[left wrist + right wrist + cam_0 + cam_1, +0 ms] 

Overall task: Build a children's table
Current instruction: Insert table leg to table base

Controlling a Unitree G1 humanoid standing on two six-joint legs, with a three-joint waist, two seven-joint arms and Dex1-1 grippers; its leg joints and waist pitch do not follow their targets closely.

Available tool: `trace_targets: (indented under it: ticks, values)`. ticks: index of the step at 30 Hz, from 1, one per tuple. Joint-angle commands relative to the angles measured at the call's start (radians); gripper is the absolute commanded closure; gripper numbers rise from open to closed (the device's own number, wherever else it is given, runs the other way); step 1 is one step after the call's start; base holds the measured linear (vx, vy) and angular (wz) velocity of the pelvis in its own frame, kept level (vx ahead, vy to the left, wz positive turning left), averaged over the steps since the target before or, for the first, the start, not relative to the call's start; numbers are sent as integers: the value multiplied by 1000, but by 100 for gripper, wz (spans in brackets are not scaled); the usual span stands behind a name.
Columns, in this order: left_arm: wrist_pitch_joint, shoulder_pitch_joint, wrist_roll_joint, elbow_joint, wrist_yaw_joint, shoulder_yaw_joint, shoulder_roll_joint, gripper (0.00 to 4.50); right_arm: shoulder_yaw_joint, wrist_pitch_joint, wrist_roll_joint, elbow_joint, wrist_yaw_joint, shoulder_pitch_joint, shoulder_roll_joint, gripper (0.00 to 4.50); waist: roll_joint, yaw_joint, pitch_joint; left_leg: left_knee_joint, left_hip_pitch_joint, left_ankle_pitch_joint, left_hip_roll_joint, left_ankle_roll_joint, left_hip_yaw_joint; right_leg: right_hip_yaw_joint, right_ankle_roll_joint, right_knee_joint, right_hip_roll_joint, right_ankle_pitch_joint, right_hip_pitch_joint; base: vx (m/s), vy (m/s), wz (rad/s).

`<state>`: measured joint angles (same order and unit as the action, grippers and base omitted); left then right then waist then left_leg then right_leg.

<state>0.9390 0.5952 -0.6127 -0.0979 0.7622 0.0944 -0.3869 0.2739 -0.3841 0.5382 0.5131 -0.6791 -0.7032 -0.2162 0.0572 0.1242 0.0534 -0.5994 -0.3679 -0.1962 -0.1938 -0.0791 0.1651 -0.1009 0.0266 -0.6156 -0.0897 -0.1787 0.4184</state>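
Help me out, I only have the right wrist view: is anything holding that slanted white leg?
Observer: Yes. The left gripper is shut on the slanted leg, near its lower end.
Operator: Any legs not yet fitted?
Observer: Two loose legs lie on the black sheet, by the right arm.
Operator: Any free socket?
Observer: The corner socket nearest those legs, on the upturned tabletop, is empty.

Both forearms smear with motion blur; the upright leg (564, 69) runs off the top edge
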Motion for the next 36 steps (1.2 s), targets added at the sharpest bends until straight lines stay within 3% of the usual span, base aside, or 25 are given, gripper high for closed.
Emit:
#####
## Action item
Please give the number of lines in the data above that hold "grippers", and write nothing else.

## Completed exercise
2